International Ambassadors and Year 13 visit Ypres
Our Trip to Ypres, 21stSeptember 2018:
Setting off from Enfield at around 6am, it allowed us plenty of time to get to Ypres, arriving there at about 11am, so we could see and learn as much as possible.
Upon our arrival in Ypres, we met with our guide for the day, Johan. Whilst driving through Ypres, he told us that though the buildings around us may look hundreds of years old, they have actually only been built recently after the war, as the entire city was destroyed.
The first place that we visited was a British Cemetery, where all the gravestones were carved from British stone. Johan showed us graves that were dug very close together, meaning they died together in battle. He also showed us a British-Jewish grave, which had stones on the top of it, a typical Jewish tradition. We also saw one German grave in this cemetery, as he died on the British Front Line, which was distinguished by having a similar yet different headstone to the others.
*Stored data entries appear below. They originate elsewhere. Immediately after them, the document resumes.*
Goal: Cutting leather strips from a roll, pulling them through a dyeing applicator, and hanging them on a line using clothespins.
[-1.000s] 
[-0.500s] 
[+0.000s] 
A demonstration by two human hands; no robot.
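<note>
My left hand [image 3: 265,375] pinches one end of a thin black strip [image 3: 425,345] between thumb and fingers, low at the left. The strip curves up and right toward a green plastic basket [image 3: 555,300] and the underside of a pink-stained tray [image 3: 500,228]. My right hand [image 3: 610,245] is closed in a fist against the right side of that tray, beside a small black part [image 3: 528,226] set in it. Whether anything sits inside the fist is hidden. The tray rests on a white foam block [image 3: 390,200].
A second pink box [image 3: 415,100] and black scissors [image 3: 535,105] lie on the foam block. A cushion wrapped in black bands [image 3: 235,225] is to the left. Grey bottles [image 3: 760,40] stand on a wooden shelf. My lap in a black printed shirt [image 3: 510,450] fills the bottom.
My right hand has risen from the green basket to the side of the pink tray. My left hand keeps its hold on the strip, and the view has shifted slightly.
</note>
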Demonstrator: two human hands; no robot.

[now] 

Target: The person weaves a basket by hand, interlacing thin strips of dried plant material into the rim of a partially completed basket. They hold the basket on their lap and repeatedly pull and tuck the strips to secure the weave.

The next place we visited was a real World War One trench, which we got to walk through.
After that, we went to see a German cemetery. These graves were flat on the ground, small squares made of German stone. Unlike the British, these gravestones have 5-10 names on each one, as there was more than one soldier buried beneath them.
The last place that we visited with Johan was Tyne Cote Memorial. This was the biggest cemetery we saw, and has the names of those buried there inscribed across the memorial. Tyne Cote is the largest cemetery for Commonwealth forces in the world, for any war.
Next, we visited the Flanders Field Museum. The most striking thing I remember seeing there was the skeletons of real horses who had died in the war. We also saw real uniforms and weapons.
Lastly, we went to Menin Gate, to see The Last Post, a daily memorial service, where Gunes and Abigail laid a wreath for our school.
On the 21stof September the International Ambassador Team and a group of Year 13 students visited Ypres, Belgium to mark a century since the end of the First World War. On arrival we took a tour visiting both German and British cemeteries placed on the front line.
The British cemetery named Essex Farm Cemetery gave us an insight to what once was a casualty clearing station and where John McCrae wrote his poem ‘in Flanders Field’.
The Langemark German cemetery is located on the north of Ypres and was the German front line, thus has roughly 44,403 casualties of WW1 buried here.
The Flanders Field Museum was our last stop before having dinner and returning to Menin Gate. Our last visit was to Menin Gate in which every night at 8pm the last post is sounded in remembrance to those lost in WW1. Gunes and Abby laid a wreath as representatives of Enfield County School for Girls to symbolise 100 years since the end of The First World War.